From behind I heard quiet movements as the security men readied their weapons. They weren’t pointing them at the figure . . . yet. I raised my voice, speaking clearly and loudly. “I am Mage Alex Verus of the Junior Council. If you are an enemy of Mage Drakh, Mage Crystal, or the other Dark mages who operated this facility, we will assist you. If you side with them and against the Council, you will not be harmed should you come peacefully. Step into the light and make yourself known.”
Silence. Seconds ticked away. Then the figure stepped forward.
It was a boy in his twenties, as Anne said. He looked quite ordinary, but my hackles rose the instant I saw him. There was an aura around his form; it was faint and hard to see, but the shadows were clinging to him a little more than they should, hinting at something larger and darker behind.
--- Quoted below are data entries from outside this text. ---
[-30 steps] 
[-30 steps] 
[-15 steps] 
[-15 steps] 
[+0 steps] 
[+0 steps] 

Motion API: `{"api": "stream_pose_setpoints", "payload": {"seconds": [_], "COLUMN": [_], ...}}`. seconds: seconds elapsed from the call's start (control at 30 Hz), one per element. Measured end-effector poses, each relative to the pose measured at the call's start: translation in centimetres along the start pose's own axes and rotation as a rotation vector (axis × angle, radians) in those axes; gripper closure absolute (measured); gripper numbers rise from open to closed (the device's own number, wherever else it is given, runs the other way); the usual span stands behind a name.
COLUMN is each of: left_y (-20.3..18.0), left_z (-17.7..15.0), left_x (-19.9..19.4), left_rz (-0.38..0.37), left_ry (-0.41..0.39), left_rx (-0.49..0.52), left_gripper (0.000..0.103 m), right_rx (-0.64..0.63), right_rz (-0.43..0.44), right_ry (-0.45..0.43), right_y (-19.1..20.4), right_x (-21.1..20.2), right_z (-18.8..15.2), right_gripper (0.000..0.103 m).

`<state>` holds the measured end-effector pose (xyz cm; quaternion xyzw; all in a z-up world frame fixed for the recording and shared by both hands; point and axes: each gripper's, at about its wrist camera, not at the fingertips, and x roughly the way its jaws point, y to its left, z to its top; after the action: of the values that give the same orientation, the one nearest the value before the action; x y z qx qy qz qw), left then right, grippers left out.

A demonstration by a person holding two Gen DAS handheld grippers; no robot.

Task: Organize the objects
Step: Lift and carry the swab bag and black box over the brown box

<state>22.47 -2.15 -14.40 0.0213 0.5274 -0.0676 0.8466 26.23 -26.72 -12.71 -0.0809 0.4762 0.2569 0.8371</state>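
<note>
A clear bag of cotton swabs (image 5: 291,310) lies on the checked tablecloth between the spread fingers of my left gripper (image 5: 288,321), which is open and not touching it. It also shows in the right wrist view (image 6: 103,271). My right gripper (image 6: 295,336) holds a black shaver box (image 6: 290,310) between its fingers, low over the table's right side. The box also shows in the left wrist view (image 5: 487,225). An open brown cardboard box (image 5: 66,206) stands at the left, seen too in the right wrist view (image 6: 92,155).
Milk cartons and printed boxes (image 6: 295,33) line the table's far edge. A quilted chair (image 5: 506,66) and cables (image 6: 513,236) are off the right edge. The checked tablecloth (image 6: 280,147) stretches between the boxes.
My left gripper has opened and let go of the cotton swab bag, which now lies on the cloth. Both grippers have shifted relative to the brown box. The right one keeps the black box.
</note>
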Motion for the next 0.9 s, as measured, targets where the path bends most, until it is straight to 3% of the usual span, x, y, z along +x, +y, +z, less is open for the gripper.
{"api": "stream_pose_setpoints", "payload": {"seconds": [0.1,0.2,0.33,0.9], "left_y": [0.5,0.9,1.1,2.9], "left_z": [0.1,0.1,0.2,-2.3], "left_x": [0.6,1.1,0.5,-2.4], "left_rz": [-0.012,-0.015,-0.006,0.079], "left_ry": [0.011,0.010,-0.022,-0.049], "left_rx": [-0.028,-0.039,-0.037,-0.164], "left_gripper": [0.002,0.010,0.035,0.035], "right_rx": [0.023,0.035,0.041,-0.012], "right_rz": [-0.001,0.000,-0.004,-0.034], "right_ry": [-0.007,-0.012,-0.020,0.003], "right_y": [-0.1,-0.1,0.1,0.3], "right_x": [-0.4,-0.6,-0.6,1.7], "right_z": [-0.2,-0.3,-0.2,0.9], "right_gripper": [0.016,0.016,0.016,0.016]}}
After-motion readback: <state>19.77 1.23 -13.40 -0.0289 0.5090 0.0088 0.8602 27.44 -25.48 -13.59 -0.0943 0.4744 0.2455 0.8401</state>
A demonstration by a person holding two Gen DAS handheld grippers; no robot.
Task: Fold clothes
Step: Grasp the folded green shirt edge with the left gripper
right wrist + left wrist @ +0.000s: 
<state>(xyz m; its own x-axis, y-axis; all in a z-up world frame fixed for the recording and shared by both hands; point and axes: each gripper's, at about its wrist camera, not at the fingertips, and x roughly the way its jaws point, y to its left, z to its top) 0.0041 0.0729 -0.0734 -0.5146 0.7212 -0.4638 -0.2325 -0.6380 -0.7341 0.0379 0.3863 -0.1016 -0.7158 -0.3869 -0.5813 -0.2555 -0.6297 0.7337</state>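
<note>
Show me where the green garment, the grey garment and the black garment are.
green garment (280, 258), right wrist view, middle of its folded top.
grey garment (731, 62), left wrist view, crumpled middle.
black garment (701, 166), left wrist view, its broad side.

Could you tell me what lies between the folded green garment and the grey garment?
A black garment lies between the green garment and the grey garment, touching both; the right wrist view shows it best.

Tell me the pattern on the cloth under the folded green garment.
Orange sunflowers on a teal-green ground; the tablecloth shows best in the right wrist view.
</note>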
I recognised that pattern and I knew what it meant, and all of a sudden I wasn’t interested in talking anymore. “All units,” I said quietly into my communicator. “Defensive formation. Prepare for enemy summons.”
The boy swept his gaze over us, looking down from the top of the stairs. Futures flickered as he made his decision, but I didn’t need to scan them to know what was going to happen. “Why do you all keep coming?” he said to no one in particular. His voice sounded wrong, older than it should have been.
“Fire,” I said into the communicator.
Variam didn’t hesitate. A pillar of flame erupted on top of the gantry, casting the room in hellish light. From behind, the submachine guns stuttered out three-round bursts.
The fire receded to reveal the boy standing unharmed. A translucent black shield was flickering around him: bullets were still hitting it, their impacts marked by flashes of black. He spread his arms wide.
“Hold fire, hold fire!” I called. “Cease fire on the primary target, watch the sides, we have summons. Four on the left, two on the right.”
The darkness at the sides of the room seemed to writhe, figures stepping out of the shadows. They were man-sized, thin and spindly with arms too long for their bodies, and they darted forward along the walls. They were hard to see, the eye wanting to shift away, but unlike the boy, they didn’t have shields. The nearest one fell as bullets tore into it; the one behind staggered into cover.
From past experience I knew that the things killed with their claws: as long as the men could hold them at range, they should be safe. Little was already directing his men into a defensive box, overlapping fields of fire holding the creatures at arm’s length. Two were down, and the remainder were pinned, unable to advance. Something new showed itself in the futures and I turned.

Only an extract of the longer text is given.